Pilot projects have demonstrated the feasibility and benefit of
implementing substance use disorder interventions in STD clinics
(9,10). STD programs should consider partnering with substance use
disorder prevention and treatment programs and other organizations
that provide services to persons who use drugs in the local
community. Heterosexual networks and sexual risk behaviors are
linked with drug use, and STD programs should work with substance
use programs to facilitate referrals to substance use disorder
treatment services when needed and to integrate STD and substance
use disorder prevention and treatment services when possible.
Substance use disorder programs and other community organizations
that provide services to persons who use drugs can also provide
opportunities for STD prevention and case-finding, through promotion
of safer sex practices, condom distribution, and testing for
syphilis and other sexually transmitted infections.

The findings in this report are subject to at least three
limitations. First, syphilis case report data do not include data on
opioid use other than heroin, so it was not possible to assess
nonheroin opioid use among persons with syphilis. Second, cases with
incomplete data on variables of interest were excluded from this
analysis. Overall, depending on the year and variable, 18%–25% of
reported cases of P&S syphilis among women, MSW, and MSM were
missing data on methamphetamine use, sex with a person who injects
drugs, injection drug use, or heroin use during 2013–2017. If
persons whose records had missing data were less likely to have a
risk factor, it is possible that this analysis overestimated the
prevalence of these risk factors among persons with syphilis.
Finally, because of stigma surrounding these risk behaviors, some
persons might have been reluctant to disclose drug use, leading to
misclassification and underestimates of the true percentage of
persons with syphilis who used these drugs.

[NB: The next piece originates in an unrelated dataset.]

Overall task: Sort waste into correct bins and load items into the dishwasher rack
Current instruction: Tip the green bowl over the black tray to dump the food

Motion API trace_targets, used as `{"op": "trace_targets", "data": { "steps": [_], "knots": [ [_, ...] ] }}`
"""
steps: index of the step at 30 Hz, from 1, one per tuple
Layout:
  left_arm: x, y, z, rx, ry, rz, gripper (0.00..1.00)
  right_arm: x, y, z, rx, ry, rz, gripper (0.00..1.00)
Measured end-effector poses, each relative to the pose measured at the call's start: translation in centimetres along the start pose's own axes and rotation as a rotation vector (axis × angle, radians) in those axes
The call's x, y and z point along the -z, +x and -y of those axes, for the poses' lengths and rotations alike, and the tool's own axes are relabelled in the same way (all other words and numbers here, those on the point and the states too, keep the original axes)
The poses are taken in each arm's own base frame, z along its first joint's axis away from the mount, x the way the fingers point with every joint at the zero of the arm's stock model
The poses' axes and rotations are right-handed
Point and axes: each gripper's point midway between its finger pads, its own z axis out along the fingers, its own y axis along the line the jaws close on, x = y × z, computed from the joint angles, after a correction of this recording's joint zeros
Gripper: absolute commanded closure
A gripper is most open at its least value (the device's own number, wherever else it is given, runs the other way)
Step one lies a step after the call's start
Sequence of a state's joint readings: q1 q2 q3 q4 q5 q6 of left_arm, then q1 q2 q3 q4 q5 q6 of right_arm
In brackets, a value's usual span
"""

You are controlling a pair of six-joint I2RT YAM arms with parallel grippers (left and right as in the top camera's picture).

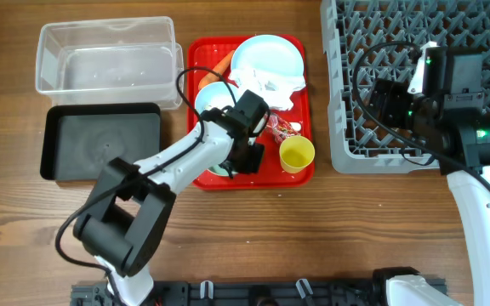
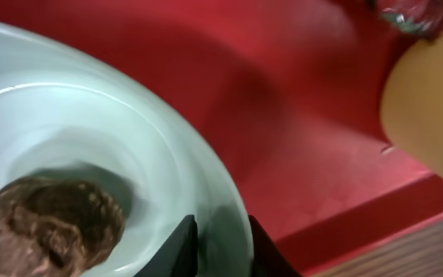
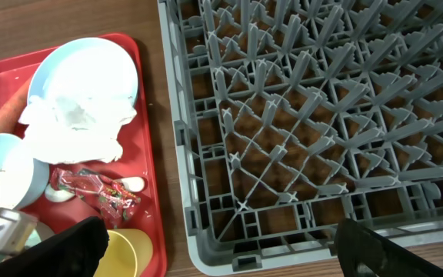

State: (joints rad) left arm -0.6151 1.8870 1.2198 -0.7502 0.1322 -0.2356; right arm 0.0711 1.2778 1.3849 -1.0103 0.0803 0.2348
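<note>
My left gripper [image 1: 243, 157] [image 2: 221, 246] is shut on the rim of the mint-green bowl [image 2: 91, 115], low over the red tray [image 1: 304, 102]. A small brown lump [image 2: 48, 223] lies in that bowl. From overhead the bowl [image 1: 218, 170] is mostly hidden under the gripper. The yellow cup [image 1: 297, 153] [image 3: 129, 254] stands just right of it. The pale blue plate [image 1: 266, 59] carries crumpled white tissue [image 1: 270, 81] [image 3: 75, 123]. The wrapper [image 1: 283, 127] [image 3: 94, 188], the light blue bowl [image 1: 215, 96] and the carrot [image 1: 221, 64] lie on the tray. My right gripper [image 1: 390, 98] [image 3: 225, 254] is open and empty above the grey rack [image 1: 398, 51].
The clear tub [image 1: 109, 64] stands at the back left with the black tray [image 1: 100, 140] in front of it, both left of the red tray. The rack [image 3: 283, 115] fills the back right. Bare wooden table lies along the front.
</note>
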Motion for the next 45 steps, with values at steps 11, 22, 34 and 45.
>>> {"op": "trace_targets", "data": {
  "steps": [11,22,34,45],
  "knots": [
    [3.1,1.0,-0.6,0.018,-0.055,-0.089,0.96,0.0,0.0,0.0,0.000,0.000,0.000,0.02],
    [16.4,-3.2,-11.3,0.467,0.097,0.164,0.96,0.0,-0.1,0.0,0.000,-0.002,0.005,0.01],
    [19.9,3.4,-30.4,0.812,0.623,0.458,0.96,0.0,-0.5,-0.1,-0.001,-0.005,0.018,0.01],
    [21.3,0.7,-31.3,0.728,1.011,0.720,0.96,0.0,-0.5,-0.1,-0.001,-0.005,0.018,0.01]
  ]
}}
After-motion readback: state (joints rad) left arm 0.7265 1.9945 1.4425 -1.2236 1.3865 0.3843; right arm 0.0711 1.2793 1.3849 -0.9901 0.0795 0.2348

The recent increases in heterosexual syphilis, together with the
concurrent increases in percentage of persons with P&S syphilis
reporting methamphetamine use, sex with a person who injects drugs,
injection drug use, and heroin use, are causes for concern.
Heterosexual syphilis and drug use, particularly methamphetamine
use, are connected and interrelated epidemics in the United States.
Collaboration between STD control programs and partners that provide
services for persons with substance use disorders will be essential
to address recent increases in heterosexual syphilis and link
patients to clinical and prevention services.